Меня волоком тащили мимо кровати Бетси, я потянулась к ней, замолотила ногами, силясь вырваться, но мне прижали руки к телу и вынесли из спальни.

— Ты ж вроде говорил, она под дозой? — проворчал один.

Другой, лет девятнадцати-двадцати, не больше, только крякнул. У него было воспаленное красное лицо, рябое от прыщей и угрей. Лысый тяжело пыхтел от натуги, напомнив мне папу, его толстый живот задевал мои ноги, пока они тащили меня вниз по лестнице и дальше. В том самом, запретном коридоре музыка оглушала. Знакомая по радио мелодия била по ушам.
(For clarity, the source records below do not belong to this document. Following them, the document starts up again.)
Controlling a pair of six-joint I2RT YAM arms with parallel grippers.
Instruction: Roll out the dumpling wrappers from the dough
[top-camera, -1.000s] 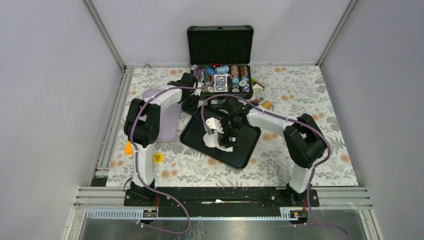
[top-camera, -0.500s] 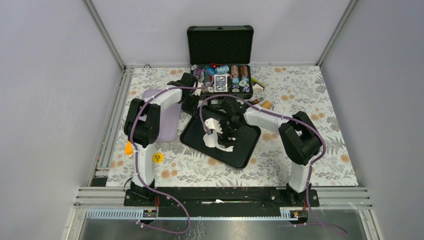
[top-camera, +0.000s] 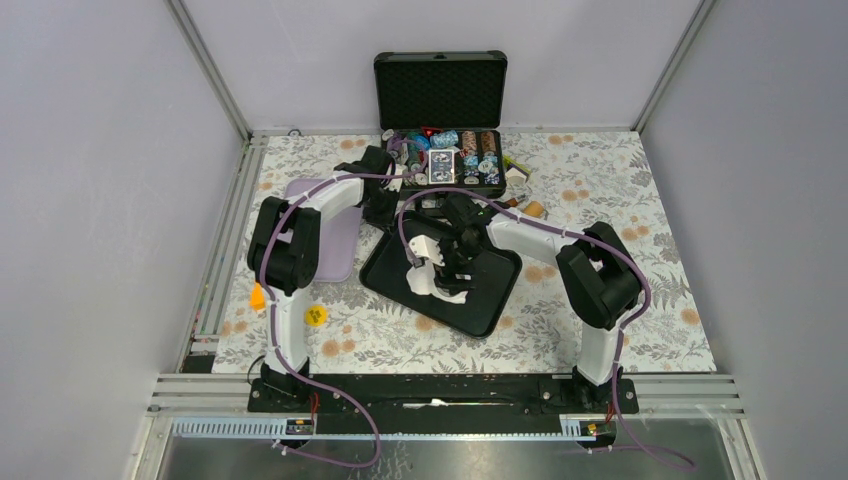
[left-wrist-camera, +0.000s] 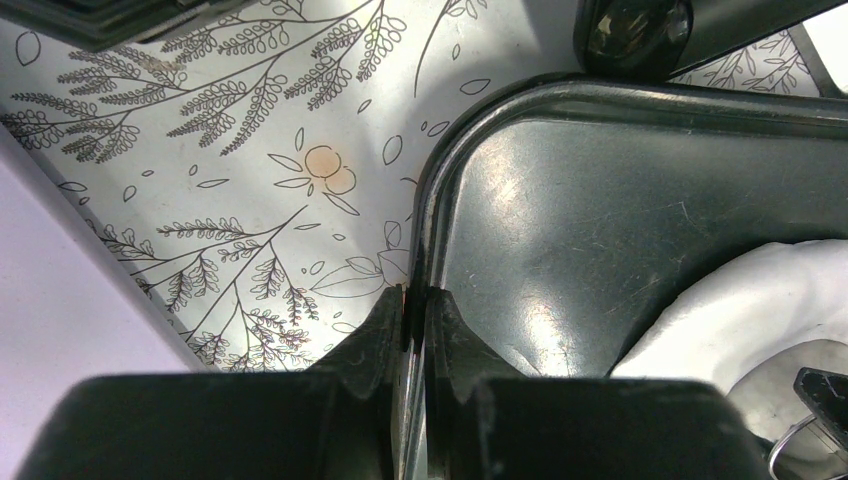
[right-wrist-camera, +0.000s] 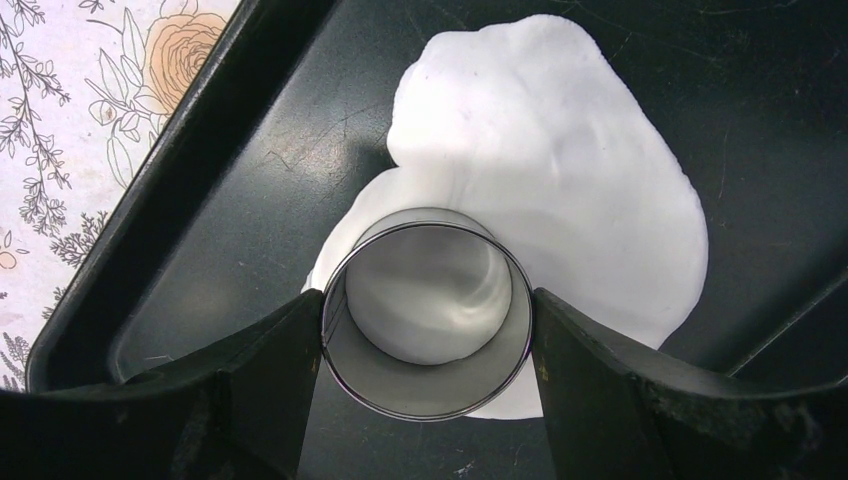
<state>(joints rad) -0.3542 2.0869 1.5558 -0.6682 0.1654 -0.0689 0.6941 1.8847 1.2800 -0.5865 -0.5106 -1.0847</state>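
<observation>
Right gripper (right-wrist-camera: 428, 335) clamps the steel ring cutter (right-wrist-camera: 430, 395), set on the edge of the flat white dough (right-wrist-camera: 560, 170) sheet lying in the black tray (right-wrist-camera: 190, 210); left gripper (left-wrist-camera: 415, 315) pinches the tray's rim.

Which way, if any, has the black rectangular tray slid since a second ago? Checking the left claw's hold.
No. The black rectangular tray sits unchanged relative to the open black chip case.

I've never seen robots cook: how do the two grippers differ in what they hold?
The left gripper pinches the rim of the black tray, jaws nearly together; the right gripper spans a steel ring cutter, jaws wide apart. The left sits at the tray's edge, the right over the dough. Both are clamped on something.
</observation>
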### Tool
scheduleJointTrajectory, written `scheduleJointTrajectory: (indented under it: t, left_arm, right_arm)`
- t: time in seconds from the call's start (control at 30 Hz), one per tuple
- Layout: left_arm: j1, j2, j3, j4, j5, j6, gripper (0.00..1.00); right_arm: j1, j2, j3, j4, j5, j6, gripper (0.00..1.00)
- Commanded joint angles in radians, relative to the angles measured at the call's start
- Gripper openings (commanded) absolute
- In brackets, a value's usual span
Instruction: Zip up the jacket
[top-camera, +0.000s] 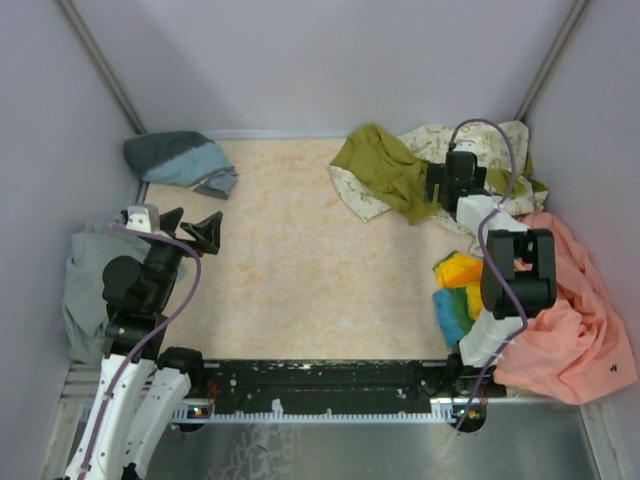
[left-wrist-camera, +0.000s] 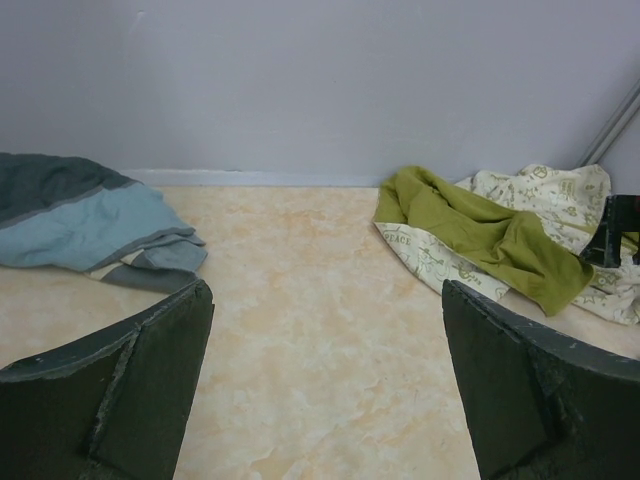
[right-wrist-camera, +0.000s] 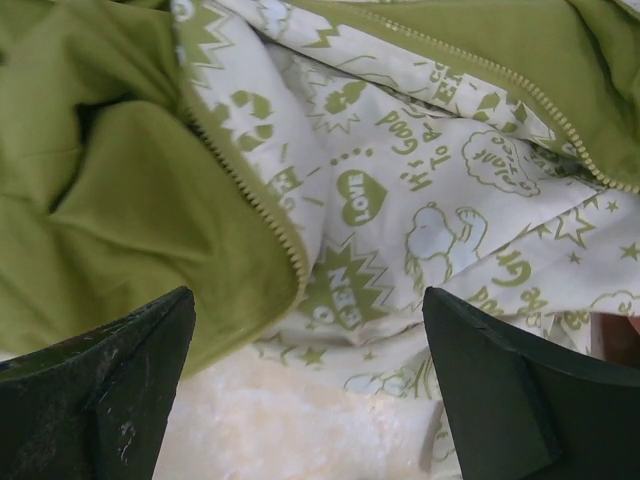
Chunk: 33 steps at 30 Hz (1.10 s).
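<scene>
The jacket (top-camera: 385, 170) lies crumpled at the table's far right, cream with olive-green print and its plain olive lining turned out. My right gripper (top-camera: 457, 180) hovers over it, open, with nothing between the fingers. In the right wrist view the jacket (right-wrist-camera: 400, 200) fills the frame; one zipper edge (right-wrist-camera: 270, 215) runs down the middle and another (right-wrist-camera: 520, 90) crosses the upper right, the two apart. My right gripper (right-wrist-camera: 308, 300) hangs just above the fabric's near edge. My left gripper (top-camera: 192, 225) stands open over the table's left side, far from the jacket (left-wrist-camera: 480, 230).
A grey-blue sweatshirt (top-camera: 180, 160) sits at the far left corner. A grey garment (top-camera: 85, 290) hangs off the left edge. A peach-pink garment (top-camera: 570, 320) and a yellow, blue and green cloth (top-camera: 455, 290) lie by the right arm. Walls enclose the table (top-camera: 300, 270).
</scene>
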<state>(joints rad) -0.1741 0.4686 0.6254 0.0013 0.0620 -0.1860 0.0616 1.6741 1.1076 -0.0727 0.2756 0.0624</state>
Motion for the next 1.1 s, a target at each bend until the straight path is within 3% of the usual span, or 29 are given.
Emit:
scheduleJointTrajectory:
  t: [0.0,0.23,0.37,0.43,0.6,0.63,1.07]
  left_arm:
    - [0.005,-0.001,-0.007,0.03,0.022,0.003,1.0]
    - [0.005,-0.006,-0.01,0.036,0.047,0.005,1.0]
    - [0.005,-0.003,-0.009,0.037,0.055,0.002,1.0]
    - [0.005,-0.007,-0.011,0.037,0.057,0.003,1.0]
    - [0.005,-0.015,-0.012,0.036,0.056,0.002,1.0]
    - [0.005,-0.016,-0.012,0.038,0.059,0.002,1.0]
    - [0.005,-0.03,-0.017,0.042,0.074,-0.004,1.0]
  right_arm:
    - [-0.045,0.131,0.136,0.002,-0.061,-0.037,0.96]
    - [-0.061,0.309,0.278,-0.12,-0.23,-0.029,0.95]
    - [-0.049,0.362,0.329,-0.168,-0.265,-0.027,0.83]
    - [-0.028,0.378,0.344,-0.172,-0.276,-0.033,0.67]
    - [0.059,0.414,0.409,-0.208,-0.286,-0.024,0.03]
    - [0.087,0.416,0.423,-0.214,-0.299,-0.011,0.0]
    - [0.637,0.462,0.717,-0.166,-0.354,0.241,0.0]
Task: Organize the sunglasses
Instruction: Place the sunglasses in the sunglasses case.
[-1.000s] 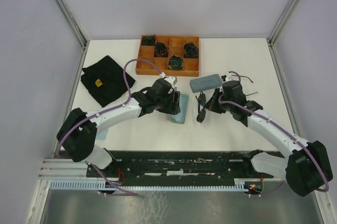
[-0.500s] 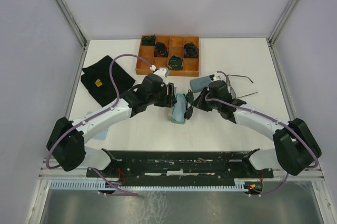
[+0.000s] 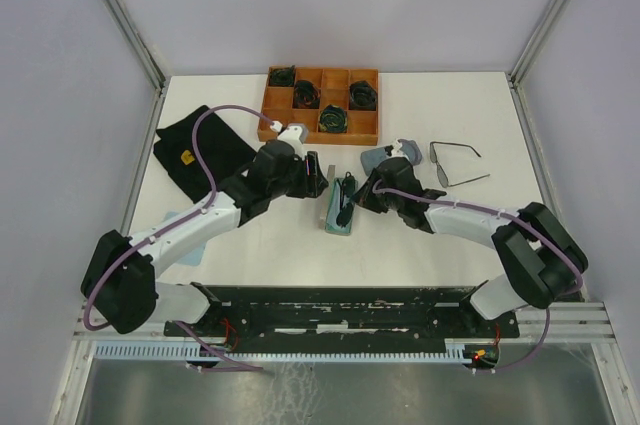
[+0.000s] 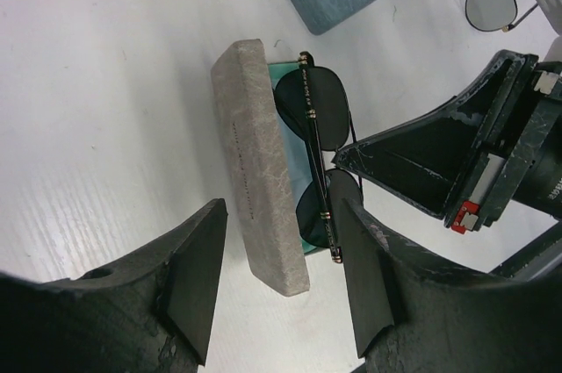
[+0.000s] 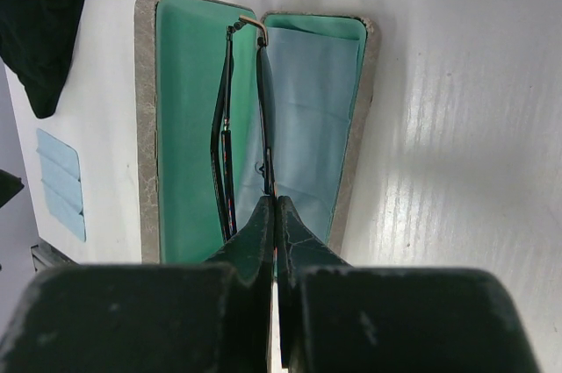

— Неееет! — завопила я, как только рука отпустила мой рот. Щеку тут же обожгло пощечиной.

— Заткнись, дура! — прошипел старший. — Хочешь нас всех под монастырь подвести?

Они остановились и выпустили мои ноги, пятки стукнулись об пол. Я рванулась удрать, но они по-прежнему держали меня за руки. Тогда я попыталась укусить одного из них и получила такой удар, что меня отбросило к стене. На какое-то мгновение я отключилась — только звон в ушах и разноцветные круги перед глазами.

— Делай, что тебе велят, дрянь! — Старший снова ударил меня. Я истово закивала: да, да, только не бейте! Но стоило сжимавшим меня рукам ослабить хватку, стоило этим двоим вполголоса заговорить друг с другом, как я припустила по коридору, к свету в дальнем его конце, к своей кровати.

Сама не зная как, я оказалась на полу, ощутила на губах привкус пыли. Меня схватили за ноги и поволокли назад, платье задралось, шершавые половицы обдирали кожу на животе. Распахнулась дверь, и меня швырнули в комнату, где играла музыка. Я увидела вокруг себя множество ног, воняло пивом. Меня перевернули на спину, раздались выкрики и гогот. Платье собралось у меня под мышками, я хотела его одернуть, но кто-то сильно пнул меня в ребра. Я похолодела и только часто-часто дышала. Не мигая я смотрела на полдюжины лиц, а они разглядывали меня. Кто-то плюнул мне в глаз.

Потом все смешалось, перепуталось. Вдруг оказалось, что я голая, но что стало с моей одеждой, не знаю. Я стояла и дрожала так, что ныли ноги. Было ужасно стыдно. Я прижала руки к груди. Не знаю, что раздалось раньше — смех или свист трости, заставившей меня убрать руки.

Стул леденил спину, до боли врезались в запястья веревки. Должно быть, я описалась, потому что почувствовала под собой теплую лужицу. Стул вместе со мной перевернули, струи потекли по спине, намочили волосы. И снова удары — по голове, по плечам. Башмаком, тростью.